Aim of the exercise: All lines from the opening of the entries below through the line containing "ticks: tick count" must be output exactly as they appear, with no other lines.

===

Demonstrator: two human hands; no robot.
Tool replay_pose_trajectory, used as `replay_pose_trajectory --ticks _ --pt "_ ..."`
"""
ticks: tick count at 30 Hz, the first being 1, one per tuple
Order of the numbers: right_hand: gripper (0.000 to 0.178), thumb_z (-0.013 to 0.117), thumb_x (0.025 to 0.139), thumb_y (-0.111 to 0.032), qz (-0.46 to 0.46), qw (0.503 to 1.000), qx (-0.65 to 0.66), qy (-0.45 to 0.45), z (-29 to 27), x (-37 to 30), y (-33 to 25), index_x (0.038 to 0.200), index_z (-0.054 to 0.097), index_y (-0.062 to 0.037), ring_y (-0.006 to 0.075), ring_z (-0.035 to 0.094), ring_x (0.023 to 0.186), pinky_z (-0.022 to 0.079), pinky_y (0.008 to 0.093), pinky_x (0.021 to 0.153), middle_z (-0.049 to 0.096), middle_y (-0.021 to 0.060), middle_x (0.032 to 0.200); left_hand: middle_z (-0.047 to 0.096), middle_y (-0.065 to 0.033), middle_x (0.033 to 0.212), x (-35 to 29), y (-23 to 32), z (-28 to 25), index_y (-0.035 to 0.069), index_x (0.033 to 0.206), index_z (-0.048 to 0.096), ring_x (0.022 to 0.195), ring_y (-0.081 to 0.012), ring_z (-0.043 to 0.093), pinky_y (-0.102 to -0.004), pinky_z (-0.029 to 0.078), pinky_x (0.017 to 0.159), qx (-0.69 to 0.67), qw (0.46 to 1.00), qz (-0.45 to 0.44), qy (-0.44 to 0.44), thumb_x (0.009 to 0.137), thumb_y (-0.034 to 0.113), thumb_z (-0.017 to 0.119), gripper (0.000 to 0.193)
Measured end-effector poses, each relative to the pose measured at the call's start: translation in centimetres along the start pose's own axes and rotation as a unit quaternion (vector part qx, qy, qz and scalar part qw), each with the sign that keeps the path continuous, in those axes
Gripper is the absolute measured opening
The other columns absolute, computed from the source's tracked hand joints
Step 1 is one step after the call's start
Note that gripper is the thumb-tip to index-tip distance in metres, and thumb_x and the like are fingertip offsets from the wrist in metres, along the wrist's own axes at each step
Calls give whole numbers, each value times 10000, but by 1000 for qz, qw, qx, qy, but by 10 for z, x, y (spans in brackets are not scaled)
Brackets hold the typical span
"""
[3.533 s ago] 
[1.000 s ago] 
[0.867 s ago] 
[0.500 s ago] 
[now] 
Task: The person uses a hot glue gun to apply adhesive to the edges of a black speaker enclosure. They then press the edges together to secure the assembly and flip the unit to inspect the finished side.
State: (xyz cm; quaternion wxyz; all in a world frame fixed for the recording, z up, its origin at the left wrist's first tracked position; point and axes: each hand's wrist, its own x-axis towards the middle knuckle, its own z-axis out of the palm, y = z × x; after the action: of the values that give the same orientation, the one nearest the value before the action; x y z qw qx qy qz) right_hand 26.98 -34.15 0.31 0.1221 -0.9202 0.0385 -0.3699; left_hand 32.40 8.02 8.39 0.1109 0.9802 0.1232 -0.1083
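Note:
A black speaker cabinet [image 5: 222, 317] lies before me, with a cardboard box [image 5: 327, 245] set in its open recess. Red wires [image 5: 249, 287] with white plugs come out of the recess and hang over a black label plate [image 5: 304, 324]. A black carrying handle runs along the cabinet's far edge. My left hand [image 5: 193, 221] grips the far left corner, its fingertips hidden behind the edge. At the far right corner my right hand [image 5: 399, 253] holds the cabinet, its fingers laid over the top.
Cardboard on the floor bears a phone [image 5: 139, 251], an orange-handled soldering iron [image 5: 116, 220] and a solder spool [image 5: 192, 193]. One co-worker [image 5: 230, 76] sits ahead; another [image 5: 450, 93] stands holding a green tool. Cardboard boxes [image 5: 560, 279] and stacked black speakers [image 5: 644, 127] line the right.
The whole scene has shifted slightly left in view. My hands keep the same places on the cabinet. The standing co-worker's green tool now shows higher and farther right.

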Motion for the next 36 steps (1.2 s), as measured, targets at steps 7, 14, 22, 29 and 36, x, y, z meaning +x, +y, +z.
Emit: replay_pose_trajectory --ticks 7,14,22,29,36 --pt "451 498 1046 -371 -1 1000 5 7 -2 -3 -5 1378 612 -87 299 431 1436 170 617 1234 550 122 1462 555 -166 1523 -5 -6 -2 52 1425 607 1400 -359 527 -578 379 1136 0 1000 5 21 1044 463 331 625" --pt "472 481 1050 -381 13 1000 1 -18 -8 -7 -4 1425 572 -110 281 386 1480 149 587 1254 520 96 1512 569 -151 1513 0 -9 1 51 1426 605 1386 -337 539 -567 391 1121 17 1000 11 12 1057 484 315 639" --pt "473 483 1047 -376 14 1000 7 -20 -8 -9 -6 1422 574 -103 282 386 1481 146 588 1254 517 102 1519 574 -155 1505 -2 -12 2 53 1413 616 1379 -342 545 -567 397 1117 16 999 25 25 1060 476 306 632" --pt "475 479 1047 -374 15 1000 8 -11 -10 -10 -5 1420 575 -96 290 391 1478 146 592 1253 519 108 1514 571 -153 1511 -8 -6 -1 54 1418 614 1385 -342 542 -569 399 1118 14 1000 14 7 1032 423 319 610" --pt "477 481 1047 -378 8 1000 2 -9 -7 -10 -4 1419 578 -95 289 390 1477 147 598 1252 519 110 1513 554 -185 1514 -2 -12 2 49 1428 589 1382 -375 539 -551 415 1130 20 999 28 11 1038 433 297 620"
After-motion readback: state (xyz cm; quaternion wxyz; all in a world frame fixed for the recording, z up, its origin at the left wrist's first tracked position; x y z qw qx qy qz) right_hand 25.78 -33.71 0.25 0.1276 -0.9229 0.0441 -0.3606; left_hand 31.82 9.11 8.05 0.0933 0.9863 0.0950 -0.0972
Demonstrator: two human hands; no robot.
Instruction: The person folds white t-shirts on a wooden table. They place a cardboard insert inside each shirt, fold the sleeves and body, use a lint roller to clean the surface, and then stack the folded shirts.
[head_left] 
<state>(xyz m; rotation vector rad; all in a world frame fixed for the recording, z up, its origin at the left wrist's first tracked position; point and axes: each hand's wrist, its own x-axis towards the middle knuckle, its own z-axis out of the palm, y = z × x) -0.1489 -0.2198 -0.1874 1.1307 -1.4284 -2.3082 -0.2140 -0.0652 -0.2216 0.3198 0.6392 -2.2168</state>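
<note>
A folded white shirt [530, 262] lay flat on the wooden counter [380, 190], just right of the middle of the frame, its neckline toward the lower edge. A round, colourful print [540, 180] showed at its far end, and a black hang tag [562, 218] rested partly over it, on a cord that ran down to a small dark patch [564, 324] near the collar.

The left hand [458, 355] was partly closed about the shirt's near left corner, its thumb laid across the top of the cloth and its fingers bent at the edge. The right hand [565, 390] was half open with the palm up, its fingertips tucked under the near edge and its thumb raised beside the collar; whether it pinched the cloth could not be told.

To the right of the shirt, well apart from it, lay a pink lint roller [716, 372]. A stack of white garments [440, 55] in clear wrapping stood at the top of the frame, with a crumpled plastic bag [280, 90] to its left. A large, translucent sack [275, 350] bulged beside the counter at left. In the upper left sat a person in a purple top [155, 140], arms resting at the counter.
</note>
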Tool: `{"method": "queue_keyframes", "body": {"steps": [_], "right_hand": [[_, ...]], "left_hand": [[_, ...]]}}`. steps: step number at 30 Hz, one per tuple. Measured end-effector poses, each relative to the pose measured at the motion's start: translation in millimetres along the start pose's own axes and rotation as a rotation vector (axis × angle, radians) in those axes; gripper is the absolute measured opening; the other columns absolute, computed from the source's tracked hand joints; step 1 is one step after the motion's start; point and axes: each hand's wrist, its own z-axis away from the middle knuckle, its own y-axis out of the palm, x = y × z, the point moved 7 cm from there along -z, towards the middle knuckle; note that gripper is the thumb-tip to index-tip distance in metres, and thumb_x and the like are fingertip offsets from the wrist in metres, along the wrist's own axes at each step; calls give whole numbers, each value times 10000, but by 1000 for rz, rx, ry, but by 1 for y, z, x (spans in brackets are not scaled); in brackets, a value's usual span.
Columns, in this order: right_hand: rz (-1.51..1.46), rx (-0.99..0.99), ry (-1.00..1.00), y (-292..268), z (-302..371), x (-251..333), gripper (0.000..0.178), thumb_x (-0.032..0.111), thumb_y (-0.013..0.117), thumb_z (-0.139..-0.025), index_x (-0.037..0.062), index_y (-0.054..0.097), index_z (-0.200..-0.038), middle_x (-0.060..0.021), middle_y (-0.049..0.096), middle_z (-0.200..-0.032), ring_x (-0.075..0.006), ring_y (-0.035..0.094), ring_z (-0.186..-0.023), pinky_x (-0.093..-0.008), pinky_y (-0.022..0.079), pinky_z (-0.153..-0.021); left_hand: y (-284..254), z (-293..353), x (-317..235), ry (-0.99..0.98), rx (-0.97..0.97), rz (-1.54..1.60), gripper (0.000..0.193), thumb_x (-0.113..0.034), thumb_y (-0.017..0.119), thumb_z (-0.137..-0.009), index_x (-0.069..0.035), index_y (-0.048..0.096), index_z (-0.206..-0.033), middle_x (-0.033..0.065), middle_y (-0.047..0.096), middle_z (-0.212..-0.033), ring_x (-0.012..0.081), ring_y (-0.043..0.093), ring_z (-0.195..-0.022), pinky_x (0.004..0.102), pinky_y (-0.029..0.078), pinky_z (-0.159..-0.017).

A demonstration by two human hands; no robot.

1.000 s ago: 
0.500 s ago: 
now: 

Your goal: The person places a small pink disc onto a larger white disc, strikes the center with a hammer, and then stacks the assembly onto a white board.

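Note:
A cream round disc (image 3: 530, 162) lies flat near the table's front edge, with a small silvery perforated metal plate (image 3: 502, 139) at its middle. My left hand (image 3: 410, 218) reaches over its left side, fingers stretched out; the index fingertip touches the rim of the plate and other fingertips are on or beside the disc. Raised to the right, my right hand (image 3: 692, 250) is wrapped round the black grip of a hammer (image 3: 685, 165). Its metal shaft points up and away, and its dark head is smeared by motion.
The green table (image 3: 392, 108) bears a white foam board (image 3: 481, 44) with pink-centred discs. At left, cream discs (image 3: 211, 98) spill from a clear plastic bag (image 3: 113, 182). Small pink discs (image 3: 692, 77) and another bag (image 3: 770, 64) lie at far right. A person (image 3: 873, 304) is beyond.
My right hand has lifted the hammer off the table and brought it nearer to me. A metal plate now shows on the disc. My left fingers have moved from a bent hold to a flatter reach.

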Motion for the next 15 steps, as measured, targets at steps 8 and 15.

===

Task solution:
Demonstrator: two human hands; no robot.
Tool replay_pose_trajectory, used as `replay_pose_trajectory --ticks _ --pt "_ ..."`
"""
ticks: tick count at 30 Hz, the first being 1, one per tuple

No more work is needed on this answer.